Activity :: Search the entries for the string "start" and give the number of lines that hold it, nothing more.
=== Begin Enclosure ===
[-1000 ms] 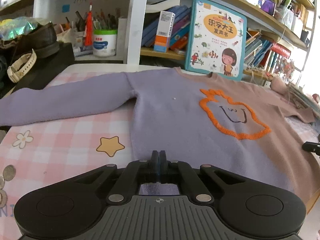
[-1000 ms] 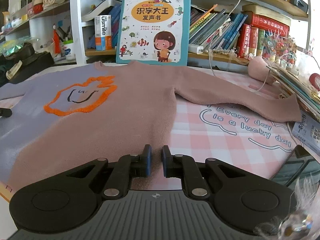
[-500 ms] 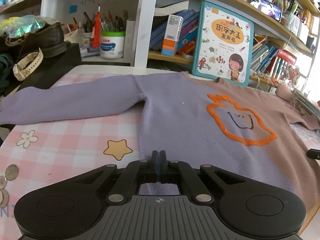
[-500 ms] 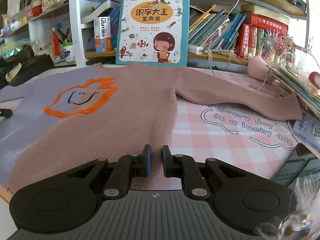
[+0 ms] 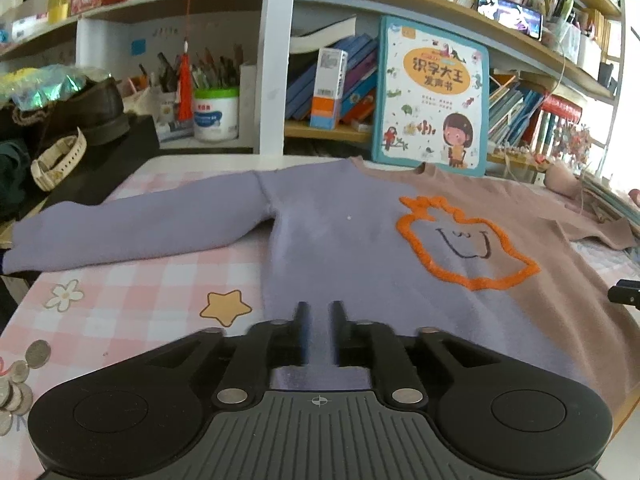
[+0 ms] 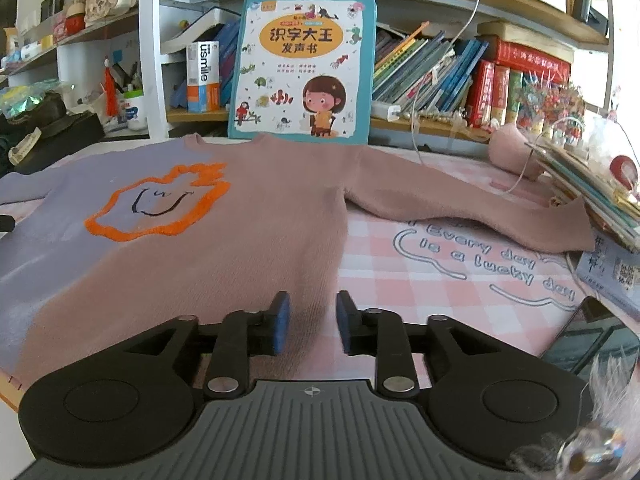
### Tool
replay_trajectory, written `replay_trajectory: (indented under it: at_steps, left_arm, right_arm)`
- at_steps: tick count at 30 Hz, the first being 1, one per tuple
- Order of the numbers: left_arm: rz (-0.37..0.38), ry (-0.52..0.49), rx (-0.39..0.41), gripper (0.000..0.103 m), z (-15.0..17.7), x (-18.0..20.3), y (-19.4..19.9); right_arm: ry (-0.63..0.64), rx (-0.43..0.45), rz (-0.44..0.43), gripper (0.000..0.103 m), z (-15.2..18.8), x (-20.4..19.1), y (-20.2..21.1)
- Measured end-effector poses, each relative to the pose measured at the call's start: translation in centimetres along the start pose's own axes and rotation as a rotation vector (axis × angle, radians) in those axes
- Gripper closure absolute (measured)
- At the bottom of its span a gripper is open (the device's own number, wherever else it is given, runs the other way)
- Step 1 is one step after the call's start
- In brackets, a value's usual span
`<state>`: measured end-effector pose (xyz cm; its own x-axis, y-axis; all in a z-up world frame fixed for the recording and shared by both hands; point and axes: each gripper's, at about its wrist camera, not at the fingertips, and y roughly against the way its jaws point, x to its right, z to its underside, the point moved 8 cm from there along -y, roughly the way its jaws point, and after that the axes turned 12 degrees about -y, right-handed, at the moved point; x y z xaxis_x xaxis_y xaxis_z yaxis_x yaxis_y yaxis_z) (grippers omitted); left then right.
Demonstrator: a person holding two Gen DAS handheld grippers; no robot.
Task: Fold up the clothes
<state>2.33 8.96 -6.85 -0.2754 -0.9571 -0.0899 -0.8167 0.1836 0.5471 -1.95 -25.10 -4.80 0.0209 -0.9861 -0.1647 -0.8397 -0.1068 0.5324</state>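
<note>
Left gripper [image 5: 319, 314]: its jaws are opening; a narrow gap shows between the two black fingers, and the lilac hem of the sweater lies under the gap. The pads do not press on the cloth.
Right gripper [image 6: 313, 320]: its jaws are opening too; the blue pads [image 6: 282, 322] stand apart over the brown hem, and the cloth between them is flat and not pinched.
Sweater [image 5: 360, 240]: spread flat and face up on the table, the neck at 12 o'clock toward the shelf, the hem at 6 o'clock near the grippers. One half is lilac, the other half is dusty brown.
Orange outline [image 5: 464, 240]: a fuzzy shape with a small drawn face, on the chest, at about 1 o'clock from the left gripper.
Lilac sleeve [image 5: 136, 232]: stretched out toward 10 o'clock in the left view, lying on the cloth.
Brown sleeve [image 6: 472, 212]: stretched toward 2 o'clock in the right view; its cuff is just beside a pile of books [image 6: 592, 184].
Table cover [image 5: 132, 300]: pink and white checks, with a yellow star [image 5: 226, 307] just beside the lilac side seam.
Children's book [image 6: 304, 68]: upright against the shelf at 12 o'clock, right behind the sweater's neck.
Coins [image 5: 20, 376]: at 9 o'clock, at the left edge of the cover.
</note>
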Motion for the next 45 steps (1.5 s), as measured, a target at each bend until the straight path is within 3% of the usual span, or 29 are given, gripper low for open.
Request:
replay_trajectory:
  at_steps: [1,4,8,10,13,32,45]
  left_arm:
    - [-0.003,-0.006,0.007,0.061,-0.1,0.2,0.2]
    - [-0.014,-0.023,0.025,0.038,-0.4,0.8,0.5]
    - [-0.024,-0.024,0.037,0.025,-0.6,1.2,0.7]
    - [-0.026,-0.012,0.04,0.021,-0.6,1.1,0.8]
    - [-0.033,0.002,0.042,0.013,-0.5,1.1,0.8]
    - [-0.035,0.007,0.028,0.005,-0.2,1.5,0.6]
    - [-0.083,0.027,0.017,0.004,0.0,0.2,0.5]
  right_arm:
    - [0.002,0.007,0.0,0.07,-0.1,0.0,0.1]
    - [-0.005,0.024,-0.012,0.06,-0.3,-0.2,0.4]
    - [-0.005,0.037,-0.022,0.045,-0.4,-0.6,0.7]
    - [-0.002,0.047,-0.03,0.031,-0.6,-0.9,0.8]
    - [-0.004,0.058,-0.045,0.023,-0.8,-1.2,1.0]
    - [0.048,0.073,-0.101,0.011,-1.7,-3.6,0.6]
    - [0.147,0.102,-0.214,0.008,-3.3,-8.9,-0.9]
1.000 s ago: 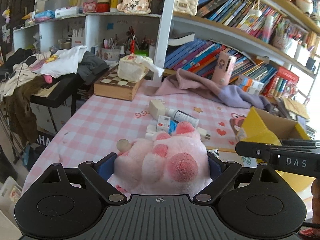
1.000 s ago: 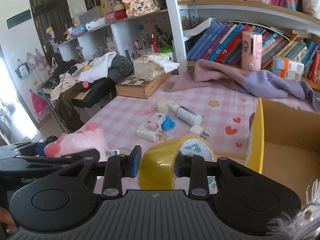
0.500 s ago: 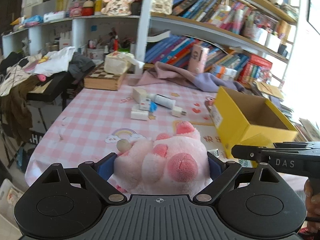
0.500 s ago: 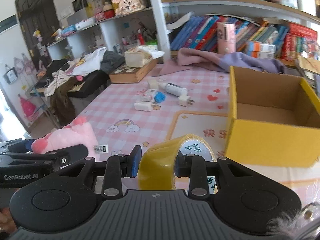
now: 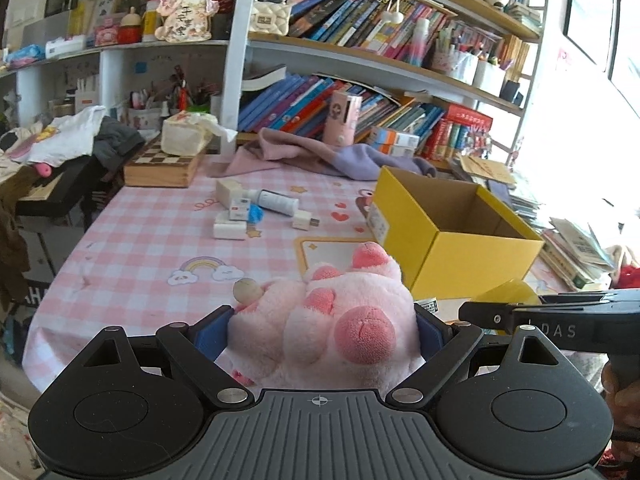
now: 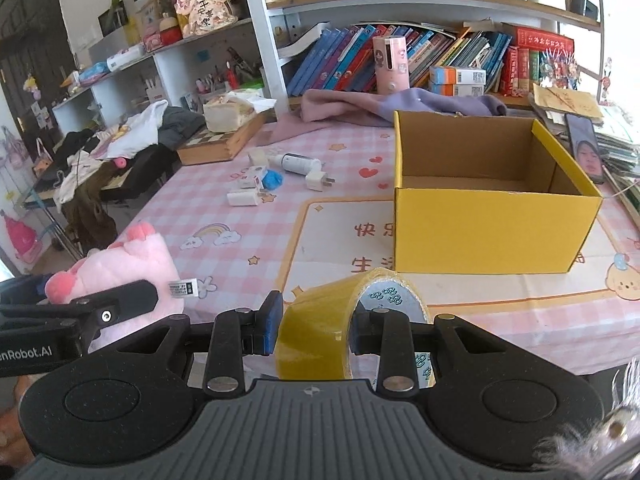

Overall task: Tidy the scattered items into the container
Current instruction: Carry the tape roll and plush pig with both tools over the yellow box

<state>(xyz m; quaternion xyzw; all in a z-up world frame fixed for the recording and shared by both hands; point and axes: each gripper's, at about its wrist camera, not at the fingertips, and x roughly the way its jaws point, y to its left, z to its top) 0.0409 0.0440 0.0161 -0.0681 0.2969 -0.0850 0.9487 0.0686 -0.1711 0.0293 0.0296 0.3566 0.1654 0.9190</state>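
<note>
- In the left wrist view, your left tongs (image 5: 322,326) were clamped on the pink plush toy (image 5: 320,320), both blue pads pressed into its sides, and the grip looked the same as a second earlier.
- What changed was the background: a second before, the yellow box (image 5: 452,236) showed only as a cut-off corner at the right edge; now its whole open top sat ahead and to the right, just beyond the toy.
- You had pulled back and up from the table (image 5: 152,240), so the toy hung short of the box's near corner, not yet over the opening.
- The small clutter, a white tube (image 5: 278,203), a plug adapter (image 5: 303,220) and some little white boxes (image 5: 230,230), lay well to the left of the box, untouched.
- In the right wrist view, your right tongs (image 6: 314,330) gripped the roll of yellow tape (image 6: 344,330) through its wall, one finger outside and one inside the core, as in the earlier frames.
- Here too the box (image 6: 492,232) had gone from a close, cropped wall to a full view; its interior looked empty as far as you could see.
- The tape stood in front of the box's near wall, short of the rim.
- My reading: both pickups were done and you had lined up for the drop; each load needed carrying forward over the rim before release, with the clutter left of the box still to collect.
</note>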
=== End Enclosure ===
Output for this task :: 2